WORK INSTRUCTION
Among the records below, find the line that has "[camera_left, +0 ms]"; from there, give the lines again exactly, and stop after the line that has "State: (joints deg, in".

RECORDS PROVIDED
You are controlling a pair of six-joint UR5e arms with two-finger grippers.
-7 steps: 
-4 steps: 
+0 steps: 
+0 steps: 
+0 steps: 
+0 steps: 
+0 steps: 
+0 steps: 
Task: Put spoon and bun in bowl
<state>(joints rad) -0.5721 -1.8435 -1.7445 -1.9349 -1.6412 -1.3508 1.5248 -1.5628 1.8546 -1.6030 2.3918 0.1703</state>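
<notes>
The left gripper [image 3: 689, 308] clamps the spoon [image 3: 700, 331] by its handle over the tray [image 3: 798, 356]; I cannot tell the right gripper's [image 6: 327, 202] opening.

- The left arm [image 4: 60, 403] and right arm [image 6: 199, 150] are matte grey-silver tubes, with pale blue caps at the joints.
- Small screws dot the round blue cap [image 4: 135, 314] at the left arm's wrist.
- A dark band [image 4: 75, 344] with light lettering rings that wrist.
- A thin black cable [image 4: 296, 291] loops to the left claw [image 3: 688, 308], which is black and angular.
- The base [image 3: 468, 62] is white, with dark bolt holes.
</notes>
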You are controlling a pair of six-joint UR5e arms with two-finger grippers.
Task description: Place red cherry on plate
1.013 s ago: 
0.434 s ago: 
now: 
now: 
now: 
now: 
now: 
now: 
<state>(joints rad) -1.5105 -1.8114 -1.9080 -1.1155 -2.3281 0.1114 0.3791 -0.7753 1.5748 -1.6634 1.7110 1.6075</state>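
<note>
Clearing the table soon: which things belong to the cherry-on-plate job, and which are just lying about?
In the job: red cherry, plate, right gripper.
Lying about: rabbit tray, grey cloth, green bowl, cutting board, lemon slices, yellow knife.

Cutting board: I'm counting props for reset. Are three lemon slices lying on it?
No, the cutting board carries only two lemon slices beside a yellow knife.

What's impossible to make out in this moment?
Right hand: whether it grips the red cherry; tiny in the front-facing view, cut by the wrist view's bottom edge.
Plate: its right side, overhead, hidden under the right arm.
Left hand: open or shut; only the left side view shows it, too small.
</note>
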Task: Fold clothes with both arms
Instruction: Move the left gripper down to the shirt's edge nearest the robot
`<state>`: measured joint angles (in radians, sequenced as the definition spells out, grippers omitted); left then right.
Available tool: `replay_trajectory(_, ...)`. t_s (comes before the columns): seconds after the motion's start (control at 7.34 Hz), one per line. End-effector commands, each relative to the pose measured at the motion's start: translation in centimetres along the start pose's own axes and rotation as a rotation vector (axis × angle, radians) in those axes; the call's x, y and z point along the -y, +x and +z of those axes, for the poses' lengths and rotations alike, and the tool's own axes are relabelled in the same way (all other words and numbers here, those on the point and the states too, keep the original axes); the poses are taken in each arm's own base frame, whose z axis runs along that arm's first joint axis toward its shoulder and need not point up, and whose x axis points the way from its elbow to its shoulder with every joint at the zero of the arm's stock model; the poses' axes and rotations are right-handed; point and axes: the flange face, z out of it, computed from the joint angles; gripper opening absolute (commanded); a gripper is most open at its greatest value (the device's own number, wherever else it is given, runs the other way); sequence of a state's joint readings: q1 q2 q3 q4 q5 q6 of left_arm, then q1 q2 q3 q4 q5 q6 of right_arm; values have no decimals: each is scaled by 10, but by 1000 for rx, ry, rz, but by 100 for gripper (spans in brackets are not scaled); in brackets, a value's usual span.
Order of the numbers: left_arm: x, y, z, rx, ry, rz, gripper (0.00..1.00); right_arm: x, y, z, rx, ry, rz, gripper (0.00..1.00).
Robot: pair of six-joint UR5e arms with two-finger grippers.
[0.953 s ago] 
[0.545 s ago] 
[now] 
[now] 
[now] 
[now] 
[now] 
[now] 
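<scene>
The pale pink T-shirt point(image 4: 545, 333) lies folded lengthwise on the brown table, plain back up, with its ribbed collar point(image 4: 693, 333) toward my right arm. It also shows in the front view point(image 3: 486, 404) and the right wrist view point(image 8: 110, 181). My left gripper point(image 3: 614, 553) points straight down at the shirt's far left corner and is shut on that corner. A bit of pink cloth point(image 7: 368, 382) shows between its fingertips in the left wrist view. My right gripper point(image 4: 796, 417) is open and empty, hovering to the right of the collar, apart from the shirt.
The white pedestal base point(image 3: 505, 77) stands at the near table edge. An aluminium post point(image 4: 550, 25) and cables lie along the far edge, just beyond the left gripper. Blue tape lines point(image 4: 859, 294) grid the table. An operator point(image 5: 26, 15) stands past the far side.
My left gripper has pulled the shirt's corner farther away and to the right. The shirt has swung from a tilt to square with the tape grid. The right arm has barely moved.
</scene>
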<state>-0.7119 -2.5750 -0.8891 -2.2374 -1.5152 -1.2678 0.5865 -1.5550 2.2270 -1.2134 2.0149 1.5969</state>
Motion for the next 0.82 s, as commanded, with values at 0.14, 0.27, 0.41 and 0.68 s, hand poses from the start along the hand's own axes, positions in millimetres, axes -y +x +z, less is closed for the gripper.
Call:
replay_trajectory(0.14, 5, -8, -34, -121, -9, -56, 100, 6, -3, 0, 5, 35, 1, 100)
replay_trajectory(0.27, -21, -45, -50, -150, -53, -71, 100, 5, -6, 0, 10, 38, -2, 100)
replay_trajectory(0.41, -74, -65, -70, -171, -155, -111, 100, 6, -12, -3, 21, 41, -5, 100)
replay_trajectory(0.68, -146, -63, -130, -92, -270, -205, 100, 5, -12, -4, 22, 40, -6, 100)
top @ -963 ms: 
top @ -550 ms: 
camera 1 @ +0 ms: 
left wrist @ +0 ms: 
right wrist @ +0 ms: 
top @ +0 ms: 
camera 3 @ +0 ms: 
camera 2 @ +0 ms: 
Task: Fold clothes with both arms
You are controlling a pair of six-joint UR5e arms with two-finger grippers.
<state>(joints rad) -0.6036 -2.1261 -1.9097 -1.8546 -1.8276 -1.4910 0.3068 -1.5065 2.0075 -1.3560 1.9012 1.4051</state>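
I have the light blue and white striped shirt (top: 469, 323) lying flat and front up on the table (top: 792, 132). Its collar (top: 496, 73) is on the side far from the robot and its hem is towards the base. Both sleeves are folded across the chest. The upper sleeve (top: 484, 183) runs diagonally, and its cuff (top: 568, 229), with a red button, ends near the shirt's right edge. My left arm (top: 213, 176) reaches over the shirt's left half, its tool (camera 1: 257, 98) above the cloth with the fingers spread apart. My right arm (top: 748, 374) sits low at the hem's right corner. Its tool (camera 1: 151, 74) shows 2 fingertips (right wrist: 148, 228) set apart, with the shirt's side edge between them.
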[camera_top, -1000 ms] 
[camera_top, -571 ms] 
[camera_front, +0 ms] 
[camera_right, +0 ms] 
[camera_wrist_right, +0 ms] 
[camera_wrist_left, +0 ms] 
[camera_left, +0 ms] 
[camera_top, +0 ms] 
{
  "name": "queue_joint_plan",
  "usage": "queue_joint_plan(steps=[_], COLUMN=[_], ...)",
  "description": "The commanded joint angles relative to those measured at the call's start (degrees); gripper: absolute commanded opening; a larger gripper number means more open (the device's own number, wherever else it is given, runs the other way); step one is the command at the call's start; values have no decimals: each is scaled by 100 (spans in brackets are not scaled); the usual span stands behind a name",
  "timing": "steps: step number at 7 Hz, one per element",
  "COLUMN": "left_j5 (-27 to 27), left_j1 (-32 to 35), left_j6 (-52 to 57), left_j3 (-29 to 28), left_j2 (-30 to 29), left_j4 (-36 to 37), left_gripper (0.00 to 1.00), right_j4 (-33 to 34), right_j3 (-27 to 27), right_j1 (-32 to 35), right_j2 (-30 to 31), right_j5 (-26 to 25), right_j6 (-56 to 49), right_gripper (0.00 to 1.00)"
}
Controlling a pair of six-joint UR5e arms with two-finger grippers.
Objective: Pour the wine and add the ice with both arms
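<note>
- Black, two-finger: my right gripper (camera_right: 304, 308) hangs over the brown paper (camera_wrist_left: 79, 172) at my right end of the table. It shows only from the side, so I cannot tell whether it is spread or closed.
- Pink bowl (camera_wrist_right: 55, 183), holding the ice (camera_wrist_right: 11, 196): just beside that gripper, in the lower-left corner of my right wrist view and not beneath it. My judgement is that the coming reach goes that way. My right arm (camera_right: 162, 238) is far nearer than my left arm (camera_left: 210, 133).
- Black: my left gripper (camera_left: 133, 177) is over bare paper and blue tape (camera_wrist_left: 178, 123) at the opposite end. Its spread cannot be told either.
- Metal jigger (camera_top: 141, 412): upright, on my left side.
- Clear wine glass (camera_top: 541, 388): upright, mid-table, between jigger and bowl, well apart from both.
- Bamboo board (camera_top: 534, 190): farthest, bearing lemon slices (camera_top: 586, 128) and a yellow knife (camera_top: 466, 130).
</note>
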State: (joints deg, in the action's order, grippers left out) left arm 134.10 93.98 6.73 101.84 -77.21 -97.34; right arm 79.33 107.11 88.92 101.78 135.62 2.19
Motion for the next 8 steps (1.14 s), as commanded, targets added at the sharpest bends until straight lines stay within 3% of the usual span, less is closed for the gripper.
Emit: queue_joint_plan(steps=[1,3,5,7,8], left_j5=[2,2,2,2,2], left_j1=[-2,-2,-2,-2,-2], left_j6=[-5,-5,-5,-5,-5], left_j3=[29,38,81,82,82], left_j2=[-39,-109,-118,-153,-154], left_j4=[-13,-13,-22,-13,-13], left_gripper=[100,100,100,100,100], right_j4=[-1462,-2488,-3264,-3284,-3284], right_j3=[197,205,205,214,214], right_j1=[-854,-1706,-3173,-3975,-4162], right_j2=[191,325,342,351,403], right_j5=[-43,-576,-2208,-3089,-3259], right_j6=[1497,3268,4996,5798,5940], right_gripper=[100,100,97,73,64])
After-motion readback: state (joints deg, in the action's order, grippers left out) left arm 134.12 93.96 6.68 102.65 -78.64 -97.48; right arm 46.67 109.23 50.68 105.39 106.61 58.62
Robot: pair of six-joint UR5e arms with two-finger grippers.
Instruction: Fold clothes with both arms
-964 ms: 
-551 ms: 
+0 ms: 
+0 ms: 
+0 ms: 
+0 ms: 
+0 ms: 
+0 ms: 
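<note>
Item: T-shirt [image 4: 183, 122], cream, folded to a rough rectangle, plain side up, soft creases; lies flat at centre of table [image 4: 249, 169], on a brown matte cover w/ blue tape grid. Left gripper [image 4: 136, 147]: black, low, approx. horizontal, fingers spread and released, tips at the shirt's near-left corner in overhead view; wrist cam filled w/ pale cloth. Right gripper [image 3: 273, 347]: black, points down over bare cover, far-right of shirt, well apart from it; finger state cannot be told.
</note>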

TASK ANSWER
[camera_left, +0 ms] 
[camera_top, +0 ms] 
{
  "name": "queue_joint_plan",
  "usage": "queue_joint_plan(steps=[_], COLUMN=[_], ...)",
  "description": "The commanded joint angles relative to those measured at the call's start (degrees); gripper: absolute commanded opening; a larger gripper number means more open (the device's own number, wherever else it is given, runs the other way); step one is the command at the call's start; values have no decimals: each is scaled by 100 (spans in brackets are not scaled); the usual span stands behind a name",
  "timing": "steps: step number at 7 Hz, one per element",
  "COLUMN": "left_j5 (-27 to 27), left_j1 (-32 to 35), left_j6 (-52 to 57), left_j3 (-29 to 28), left_j2 (-30 to 29), left_j4 (-36 to 37), left_gripper (0.00 to 1.00), right_j4 (-33 to 34), right_j3 (-27 to 27), right_j1 (-32 to 35), right_j2 (-30 to 31), right_j5 (-26 to 25), right_j6 (-56 to 49), right_gripper (0.00 to 1.00)"
}
Controlling a pair of six-joint UR5e arms with two-finger grippers.
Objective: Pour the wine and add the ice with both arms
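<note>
- Black, two-finger: my right gripper (camera_right: 304, 308) hangs over the brown paper (camera_wrist_left: 79, 172) at my right end of the table. It shows only from the side, so I cannot tell whether it is spread or closed.
- Pink bowl (camera_wrist_right: 55, 183), holding the ice (camera_wrist_right: 11, 196): just beside that gripper, in the lower-left corner of my right wrist view and not beneath it. My judgement is that the coming reach goes that way. My right arm (camera_right: 162, 238) is far nearer than my left arm (camera_left: 210, 133).
- Black: my left gripper (camera_left: 133, 177) is over bare paper and blue tape (camera_wrist_left: 178, 123) at the opposite end. Its spread cannot be told either.
- Metal jigger (camera_top: 141, 412): upright, on my left side.
- Clear wine glass (camera_top: 541, 388): upright, mid-table, between jigger and bowl, well apart from both.
- Bamboo board (camera_top: 534, 190): farthest, bearing lemon slices (camera_top: 586, 128) and a yellow knife (camera_top: 466, 130).
</note>
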State: (joints deg, in the action's order, grippers left out) left arm 134.10 93.98 6.73 101.84 -77.21 -97.34; right arm 79.33 107.11 88.92 101.78 135.62 2.19

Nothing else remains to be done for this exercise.